On 2/13/25 9:37 AM, Dave Martin wrote:
> Hi Reinette,
> 
> On Wed, Feb 12, 2025 at 03:33:31PM -0800, Reinette Chatre wrote:
>> Hi Dave,
>>
>> On 2/12/25 9:46 AM, Dave Martin wrote:
>>> Hi there,
>>>
>>> On Wed, Jan 22, 2025 at 02:20:08PM -0600, Babu Moger wrote:
>>>>
>>>> This series adds the support for Assignable Bandwidth Monitoring Counters
>>>> (ABMC). It is also called QoS RMID Pinning feature
>>>>
>>>> Series is written such that it is easier to support other assignable
>>>> features supported from different vendors.
>>>>
>>>> The feature details are documented in the  APM listed below [1].
>>>> [1] AMD64 Architecture Programmer's Manual Volume 2: System Programming
>>>> Publication # 24593 Revision 3.41 section 19.3.3.3 Assignable Bandwidth
>>>> Monitoring (ABMC). The documentation is available at
>>>> Link: https://bugzilla.kernel.org/show_bug.cgi?id=206537
>>>>
>>>> The patches are based on top of commit
>>>> d361b84d51bfe (tip/master) Merge branch into tip/master: 'x86/tdx'
> 
> [...]
> 
>>>> b. Check how many ABMC counters are available. 
>>>>
>>>> 	# cat /sys/fs/resctrl/info/L3_MON/num_mbm_cntrs 
>>>> 	32
>>>
>>> Is this file needed?
>>>
>>> With MPAM, it is more difficult to promise that the same number of
>>> counters will be available everywhere.
>>>
>>> Rather than lie, or report a "safe" value here that may waste some
>>> counters, can we just allow the number of counters to be be discovered
>>> per domain via available_mbm_cntrs?
>>
>> This sounds reasonable to me. I think us having trouble with the
>> user documentation of this file so late in development should also have been
>> a sign to rethink its value.
>>
>> For a user to discover the number of counters supported via available_mbm_cntrs
>> would require the file's contents to be captured right after mount. Since we've
>> had scenarios where new userspace needs to discover an up-and-running system's
>> configuration this may not be possible. I thus wonder instead of removing
>> num_mbm_cntrs, it could be modified to return the per-domain supported counters
>> instead of a single value? 
> 
> Is it actually useful to be able to discover the number of counters
> that exist?  A counter that exists but is not available cannot be used,
> so perhaps it is not useful to know about it in the first place.
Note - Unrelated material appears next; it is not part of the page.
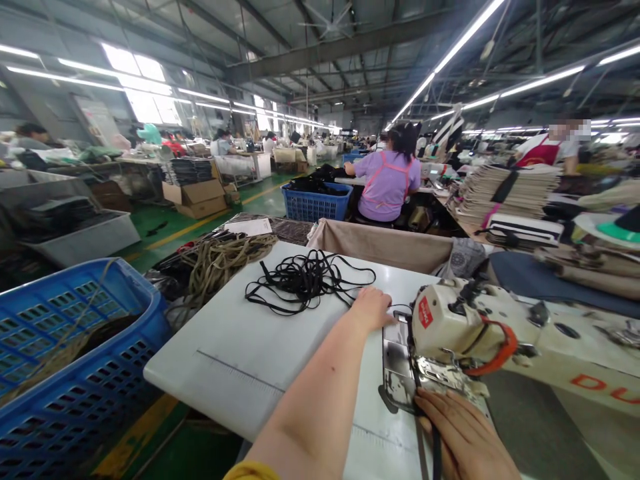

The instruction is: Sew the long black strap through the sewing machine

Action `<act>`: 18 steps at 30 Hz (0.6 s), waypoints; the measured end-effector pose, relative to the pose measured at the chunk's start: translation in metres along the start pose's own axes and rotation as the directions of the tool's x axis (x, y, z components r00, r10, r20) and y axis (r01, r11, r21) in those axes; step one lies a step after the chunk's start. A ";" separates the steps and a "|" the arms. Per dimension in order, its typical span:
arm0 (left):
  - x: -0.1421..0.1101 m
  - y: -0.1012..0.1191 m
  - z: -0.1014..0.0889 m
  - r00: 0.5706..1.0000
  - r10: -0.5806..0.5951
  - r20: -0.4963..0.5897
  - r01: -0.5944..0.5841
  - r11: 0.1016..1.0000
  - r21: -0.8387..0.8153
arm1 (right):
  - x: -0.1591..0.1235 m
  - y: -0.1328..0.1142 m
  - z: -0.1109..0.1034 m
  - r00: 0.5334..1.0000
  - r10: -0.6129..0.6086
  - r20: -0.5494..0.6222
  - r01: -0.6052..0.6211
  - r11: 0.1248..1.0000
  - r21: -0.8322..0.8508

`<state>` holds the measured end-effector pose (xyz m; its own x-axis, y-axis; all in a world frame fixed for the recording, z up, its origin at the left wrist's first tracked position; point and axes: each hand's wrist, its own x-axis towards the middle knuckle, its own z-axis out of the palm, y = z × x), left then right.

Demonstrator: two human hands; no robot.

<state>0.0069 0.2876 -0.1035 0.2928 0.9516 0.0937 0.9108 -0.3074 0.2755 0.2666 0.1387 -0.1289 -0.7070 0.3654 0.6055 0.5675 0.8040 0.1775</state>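
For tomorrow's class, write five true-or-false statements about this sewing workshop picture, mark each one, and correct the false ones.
1. The black cord lies in a tangled pile on the white table. True.
2. The left hand is lifting the coil of tan rope. False: it rests on the table beside the cream sewing machine.
3. The right hand is close to the machine, beside a black strap. True.
4. The blue plastic crate stands to the right of the table. False: it stands to the left.
5. The seated co-worker in the lilac top faces the camera. False: the co-worker's back is turned.
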 end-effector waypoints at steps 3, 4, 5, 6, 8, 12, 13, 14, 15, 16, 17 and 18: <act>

An alternative perspective of what "available" means is "how many counters
could I possibly get to do this new monitoring task". A user may be willing
to re-assign counters if the new monitoring task is important. Knowing
how many counters are already free and available for assignment would be
easy from available_mbm_cntrs but to get an idea of how many counters
could be re-assigned to help out with the new task would require
some intricate parsing of mbm_assign_control.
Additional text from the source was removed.